Unless, that is, we look elsewhere. Thrumming with a palpable urgency the film itself understands as a distraction, a way in which our need to survive is turned into a means of keeping us only, or barely, surviving, Force of Evil’s finale looks not to the moral purity of a promontory world above us, as the opening shot did, but to the renewed definition of understanding the ground on which we walk. Finally, Joe descends to the “bottom of the world,” perhaps in hope of uncovering the base of this silent cataclysm, of getting to the bottom of the proverbial and literal tangle of a system designed to obfuscate guilt and make innocence a sheer impossibility.
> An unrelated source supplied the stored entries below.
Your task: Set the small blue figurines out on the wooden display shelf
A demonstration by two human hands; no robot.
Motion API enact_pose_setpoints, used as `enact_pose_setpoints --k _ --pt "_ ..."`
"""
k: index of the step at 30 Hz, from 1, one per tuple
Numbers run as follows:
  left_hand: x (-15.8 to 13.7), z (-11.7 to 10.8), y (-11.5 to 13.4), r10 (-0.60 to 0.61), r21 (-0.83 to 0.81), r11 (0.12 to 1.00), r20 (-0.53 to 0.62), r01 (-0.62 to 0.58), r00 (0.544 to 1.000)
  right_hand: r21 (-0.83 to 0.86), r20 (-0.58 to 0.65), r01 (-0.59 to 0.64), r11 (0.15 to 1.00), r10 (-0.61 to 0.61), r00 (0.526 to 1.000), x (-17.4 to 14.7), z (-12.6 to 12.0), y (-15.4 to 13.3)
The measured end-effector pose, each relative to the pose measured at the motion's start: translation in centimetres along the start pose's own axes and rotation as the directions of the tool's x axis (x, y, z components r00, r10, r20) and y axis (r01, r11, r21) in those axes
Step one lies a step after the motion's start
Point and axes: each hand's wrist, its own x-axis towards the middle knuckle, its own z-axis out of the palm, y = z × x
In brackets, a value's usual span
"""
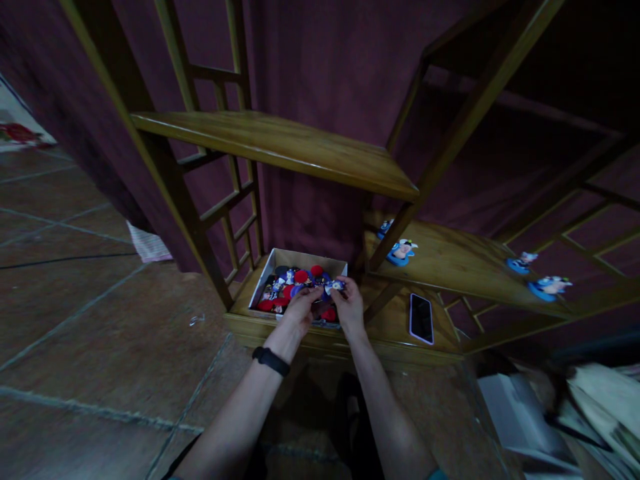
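Both arms reach forward; the left hand (300,308) and right hand (349,308) together pinch a small figure (334,287) over the box (280,260); no readable writing.

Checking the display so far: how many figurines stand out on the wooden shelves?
4: two figurines at the middle shelf's left end, two at its right. More fill the box; others may be hidden.

This looks like a small shop or display corner, dimly lit. A stepped wooden display shelf (280,143) stands against a dark red wall (325,60), with little cartoon figurines (403,251) set out singly along its right tiers, a cardboard box (300,259) full of similar trinkets on the lowest board, and a tiled floor (75,320) on the left.
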Motion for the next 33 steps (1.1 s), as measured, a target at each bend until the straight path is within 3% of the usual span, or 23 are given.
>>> enact_pose_setpoints --k 33 --pt "-0.54 0.32 0.56 0.006 -0.09 0.996 0.026 -0.004 1.0 -0.055 0.009 -0.001 0.998 0.002 1.0 0.17 -0.22 0.37"
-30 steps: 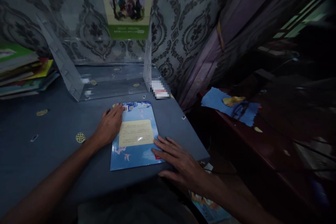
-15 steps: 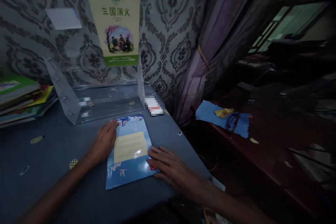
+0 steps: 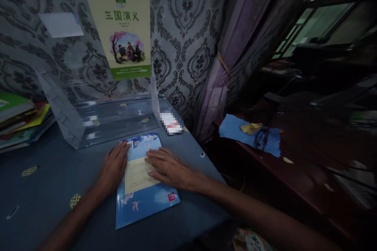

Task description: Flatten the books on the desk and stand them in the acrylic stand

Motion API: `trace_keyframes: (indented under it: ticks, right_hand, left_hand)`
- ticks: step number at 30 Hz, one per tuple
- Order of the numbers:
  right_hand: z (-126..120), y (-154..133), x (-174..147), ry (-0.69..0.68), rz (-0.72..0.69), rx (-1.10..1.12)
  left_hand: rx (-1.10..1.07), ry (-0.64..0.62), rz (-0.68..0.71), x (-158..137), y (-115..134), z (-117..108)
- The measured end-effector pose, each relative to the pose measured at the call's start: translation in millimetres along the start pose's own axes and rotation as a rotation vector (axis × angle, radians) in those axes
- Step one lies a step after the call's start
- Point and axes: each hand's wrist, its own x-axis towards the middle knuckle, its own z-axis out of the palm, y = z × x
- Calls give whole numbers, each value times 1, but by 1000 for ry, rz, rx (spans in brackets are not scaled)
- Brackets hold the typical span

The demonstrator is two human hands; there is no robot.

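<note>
A thin blue book [image 3: 147, 208] with a pale yellow text panel and a small red mark lies flat on the table [image 3: 59, 211]. My left hand [image 3: 113, 164] rests along its left edge, fingertips at the upper left corner, fingers stretched out. Across the upper right part of the cover lies my right hand [image 3: 167, 168], its fingers flat and extended, hiding part of the yellow panel. Neither hand grips the book. Just beyond it stands a clear plastic stand [image 3: 66, 121].
A cream and green book [image 3: 126, 27] stands upright at the back. Several stacked books [image 3: 20, 113] lie at the left. A blurred-out white item [image 3: 171, 122] sits by the table's right edge. A dark red bench [image 3: 282, 180] bears a blue cloth [image 3: 232, 127]; a tied curtain [image 3: 218, 82] hangs behind.
My right hand has moved from the book's right edge up and left onto its cover. My left hand stays at the left edge. The view has shifted slightly.
</note>
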Motion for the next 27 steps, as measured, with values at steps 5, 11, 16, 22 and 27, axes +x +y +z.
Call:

Throughout the film, George Barnes’s chiaroscuro cinematography has been stitched together, like Polonsky’s sentences, by editor Art Seid as a mosaic of moral contortions. On his way to the film’s conclusion, he walks under the shadow of a bridge, a dark arrow on top of the frame flanked on either side by blinding white light. In the proto-Antonionian white void Joe finally descends into, he finds the body he’s looking for, a sudden epiphany of the consequences of acquiescence in a world in which everyone is “not strong enough to resist corruption but strong enough to fight for a piece of it.” Still, the film worries that whatever Joe might do may not be enough. His moral action is meaningful, but the terms on which he contributes remain ambiguous. He can only recognize that “something was horrible and had to be ended one way or another, and I decided to help.” He still cannot name that which subjects him, a force created by us that seems to be beyond any of us, that wants to be left mysterious and uncoagulated, that has diffused around us and corrupted our modes of mutuality. The whiteness of the void in the film’s finale is an invitation to name what ails us while also expelling the inherited weight of our historical assumptions. It is also, finally, ephemeral, a deeply transient vision of itinerant hope. Joe still has to walk back up the known city, toward a poorly written first draft of the modern world that the film hopes can still be rewritten.